Department of Anesthesiology, First Affiliated Hospital, Sun Yat-Sen University, No. 58 Zhongshan 2nd Road, Guangzhou, 510080, Guangdong, People's Republic of China.
Tianjin Medical University Cancer Institute and Hospital, National Clinical Research Center for Cancer, Key Laboratory of Cancer Prevention and Therapy, Tianjin Clinical Research Center for Cancer, Tianjin, 300060, People's Republic of China.
Neurochem Res. 2020 Sep;45(9):1986-1996. doi: 10.1007/s11064-020-03028-9. Epub 2020 May 6.
Numerous studies have shown that the inhaled general anesthetic sevoflurane imposes toxicity on the central nervous system during the developmental period but the underlying mechanisms remain unclear. Neuropeptide Y (NPY) was reported to have important neuroprotective effects, which can attenuate neuronal loss under pathological conditions. However, the effects of NPY on sevoflurane-induced hippocampal neuronal apoptosis have not been investigated. In this study, postnatal day 7 (PND7) Sprague-Dawley rats and primary cultured cells separated from hippocampi were exposed to sevoflurane (2.4% for 4 h) and the NPY expression levels after treatment were analyzed. Furthermore, neuronal apoptosis assay was conducted via immunofluorescence staining of cleaved caspase-3 and flow cytometry after exogenous NPY administration to PND7 rats as well as cultured hippocampal neurons to elucidate the role of NPY in sevoflurane-induced neurotoxicity. Our results showed the level of NPY gradually decreased within 24 h after sevoflurane exposure in both the hippocampus of PND7 rats and cultured hippocampal neurons, but not in cultured astrocytes.

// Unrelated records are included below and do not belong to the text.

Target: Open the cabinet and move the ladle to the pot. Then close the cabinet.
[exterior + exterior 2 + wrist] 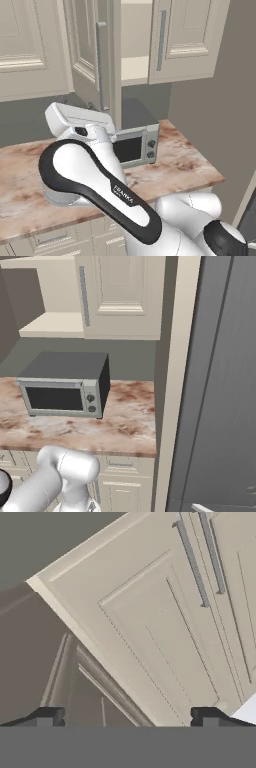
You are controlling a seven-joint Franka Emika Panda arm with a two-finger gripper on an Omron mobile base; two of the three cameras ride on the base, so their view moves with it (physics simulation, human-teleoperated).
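Observation:
The cabinet [135,50] on the wall stands open. Its left door [92,55] is swung out toward me, grey bar handle [100,65] at its edge, and a cream shelf [135,70] shows inside. The right base view shows the same open bay [50,296] and shelf [50,326], with nothing on the part that shows. My gripper [128,717] is open, its fingertips [47,716] wide apart and empty, looking up at a raised-panel door [150,627] and its bar handle [192,567] from below. The ladle and the pot are out of view.
A grey toaster oven [135,145] sits on the marble counter [190,165] under the cabinet; it is also in the right base view [62,391]. The cabinet's right door [185,30] is shut. A tall grey panel [220,381] bounds the counter's right end.

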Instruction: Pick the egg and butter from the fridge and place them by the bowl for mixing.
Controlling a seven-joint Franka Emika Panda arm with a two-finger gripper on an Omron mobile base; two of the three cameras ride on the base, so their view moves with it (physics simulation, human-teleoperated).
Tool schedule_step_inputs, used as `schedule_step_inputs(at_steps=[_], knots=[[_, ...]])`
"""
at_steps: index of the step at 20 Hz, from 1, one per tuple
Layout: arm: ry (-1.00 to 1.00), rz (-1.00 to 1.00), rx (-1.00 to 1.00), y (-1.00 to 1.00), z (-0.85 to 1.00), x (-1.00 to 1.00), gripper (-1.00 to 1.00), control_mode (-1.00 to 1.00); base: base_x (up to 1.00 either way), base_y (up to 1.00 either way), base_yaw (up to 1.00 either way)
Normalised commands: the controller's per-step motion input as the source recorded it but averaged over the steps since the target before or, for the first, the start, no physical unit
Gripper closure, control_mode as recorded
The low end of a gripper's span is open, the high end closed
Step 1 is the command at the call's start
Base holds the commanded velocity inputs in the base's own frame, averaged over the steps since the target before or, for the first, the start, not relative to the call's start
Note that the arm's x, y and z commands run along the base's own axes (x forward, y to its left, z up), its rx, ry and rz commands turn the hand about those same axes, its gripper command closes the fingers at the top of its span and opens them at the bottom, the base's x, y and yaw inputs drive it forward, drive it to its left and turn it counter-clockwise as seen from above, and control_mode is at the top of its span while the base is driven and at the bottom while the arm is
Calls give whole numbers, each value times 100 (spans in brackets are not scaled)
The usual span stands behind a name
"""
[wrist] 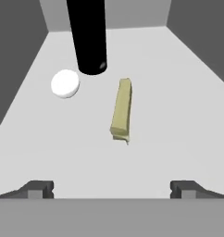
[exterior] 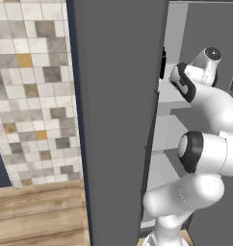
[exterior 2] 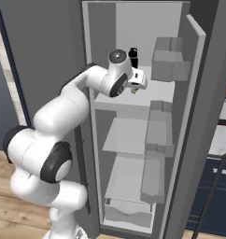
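The grey fridge stands open, and my arm reaches onto its upper shelf. In the hand view the pale yellow-green butter lies lengthwise on the shelf, straight ahead of my gripper. The white egg rests to its left, further back. My gripper is open, hanging above the shelf with nothing between its fingertips, short of the butter. In the right base view the gripper points down at the shelf. The bowl is out of view.
A tall black bottle stands just behind the egg and butter, also seen as the bottle from the base. Grey bins line the open right door. The left door stands close beside the arm. Lower shelves sit beneath.
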Motion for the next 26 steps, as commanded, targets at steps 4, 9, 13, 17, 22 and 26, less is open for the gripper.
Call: schedule_step_inputs(at_steps=[4, 9, 13, 17, 22, 26], knots=[[4, -1, 0, 0, -8, 41, -100, -100, 0, 0, 0], [6, -1, 0, -14, -16, 24, -100, -100, 0, 0, 0], [4, 0, 0, -16, -18, 23, -100, -100, 0, 0, 0], [0, 0, 0, -5, -14, 35, -100, -100, 0, 0, 0], [1, 0, 0, -5, -5, 44, -100, -100, 0, 0, 0], [1, 0, 0, -7, -2, 36, -100, -100, 0, 0, 0]])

In the exogenous NPY pretreatment study, the proportion of cleaved caspase-3 positive cells in the CA1 region of the hippocampus was increased significantly at 24 h after sevoflurane treatment, while NPY pretreatment could reduce it. Similarly, NPY could also reverse the apoptogenic effect of sevoflurane on cultured neurons. Herein, our results showed that sevoflurane caused a significant decrease in NPY expression, whereas exogenous NPY supplementation could reduce sevoflurane-induced hippocampal neuronal apoptosis both in vivo and in vitro.

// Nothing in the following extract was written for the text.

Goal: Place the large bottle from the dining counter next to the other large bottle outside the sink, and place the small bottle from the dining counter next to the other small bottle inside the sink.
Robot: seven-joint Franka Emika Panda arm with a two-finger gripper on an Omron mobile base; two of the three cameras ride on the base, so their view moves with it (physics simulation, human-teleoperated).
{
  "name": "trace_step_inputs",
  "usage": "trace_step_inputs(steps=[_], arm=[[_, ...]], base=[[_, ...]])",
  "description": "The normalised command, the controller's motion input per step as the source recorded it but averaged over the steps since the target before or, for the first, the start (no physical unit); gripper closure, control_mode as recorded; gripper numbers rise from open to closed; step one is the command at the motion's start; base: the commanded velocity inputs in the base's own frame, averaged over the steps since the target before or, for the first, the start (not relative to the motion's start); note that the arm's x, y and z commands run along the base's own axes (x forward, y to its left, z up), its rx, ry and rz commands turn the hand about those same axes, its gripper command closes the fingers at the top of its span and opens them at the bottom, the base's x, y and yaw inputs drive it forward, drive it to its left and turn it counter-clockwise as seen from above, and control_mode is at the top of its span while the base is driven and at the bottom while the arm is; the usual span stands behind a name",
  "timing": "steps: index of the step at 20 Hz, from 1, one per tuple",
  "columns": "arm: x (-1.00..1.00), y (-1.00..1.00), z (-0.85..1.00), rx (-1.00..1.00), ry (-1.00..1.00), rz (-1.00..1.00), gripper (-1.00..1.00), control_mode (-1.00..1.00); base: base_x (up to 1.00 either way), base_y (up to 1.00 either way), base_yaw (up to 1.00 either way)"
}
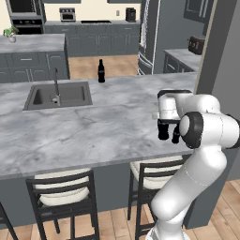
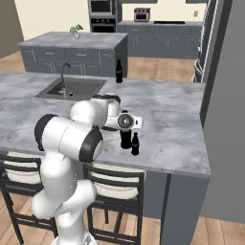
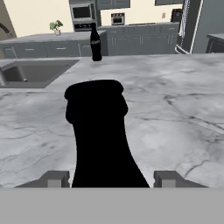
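A tall black glass bottle [image 3: 101, 135] stands upright at the lower centre of the hand view, between the gripper's [image 3: 108, 178] two grey fingertips [image 3: 53, 178], whose jaws flank it without visibly touching; whether they grip it, I cannot tell; a smaller black bottle [image 2: 135, 144] stands just beside it on the marble-veined grey dining counter [image 2: 167, 119]; another tall dark bottle [image 1: 101, 71] stands upper centre, near the dark grey recessed sink [image 1: 58, 95].

Two stools [image 1: 63, 190] tucked under counter edge; potted plant [image 2: 75, 30] on island [image 2: 72, 48]; wall oven [image 2: 100, 14] behind.
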Motion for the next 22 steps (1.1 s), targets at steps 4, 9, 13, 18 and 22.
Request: trace_step_inputs(steps=[4,9,13,18,22], arm=[[0.0,0.0,0.08,0.0,0.0,0.0,1.0,-1.0],[-0.07,0.0,0.62,0.03,0.02,0.0,1.0,-1.0],[-0.19,0.0,0.81,0.02,0.09,0.0,1.0,-1.0],[-0.28,0.0,0.85,0.01,0.14,0.01,1.0,-1.0],[-0.27,0.0,0.93,0.02,0.14,0.02,1.0,-1.0]], base=[[0.0,0.0,0.0],[0.0,0.0,0.0],[0.0,0.0,0.0],[0.0,0.0,0.0],[0.0,0.0,0.0]])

大量研究表明,吸入性全身麻醉剂七氟醚在发育期间对中枢神经系统造成毒性,但潜在机制尚不清楚。神经肽 Y(NPY)被报道具有重要的神经保护作用,可在病理条件下减轻神经元丢失。然而,NPY 对七氟醚诱导的海马神经元凋亡的影响尚未被研究。在这项研究中,对出生后第 7 天(PND7)的 Sprague-Dawley 大鼠和分离自海马的原代培养细胞进行七氟醚(2.4%,4 小时)暴露,并分析处理后的 NPY 表达水平。此外,通过对 PND7 大鼠和培养的海马神经元进行外源性 NPY 给药后的 cleaved caspase-3 免疫荧光染色和流式细胞术进行神经元凋亡测定,以阐明 NPY 在七氟醚诱导的神经毒性中的作用。我们的结果表明,在 PND7 大鼠海马和培养的海马神经元中,七氟醚暴露后 24 小时内 NPY 水平逐渐下降,但在培养的星形胶质细胞中没有下降。在外源性 NPY 预处理研究中,七氟醚处理后 24 小时,海马 CA1 区 cleaved caspase-3 阳性细胞的比例显著增加,而 NPY 预处理可降低其比例。同样,NPY 也可以逆转七氟醚对培养神经元的促凋亡作用。因此,我们的结果表明,七氟醚导致 NPY 表达显著下降,而外源性 NPY 补充可减少体内和体外七氟醚诱导的海马神经元凋亡。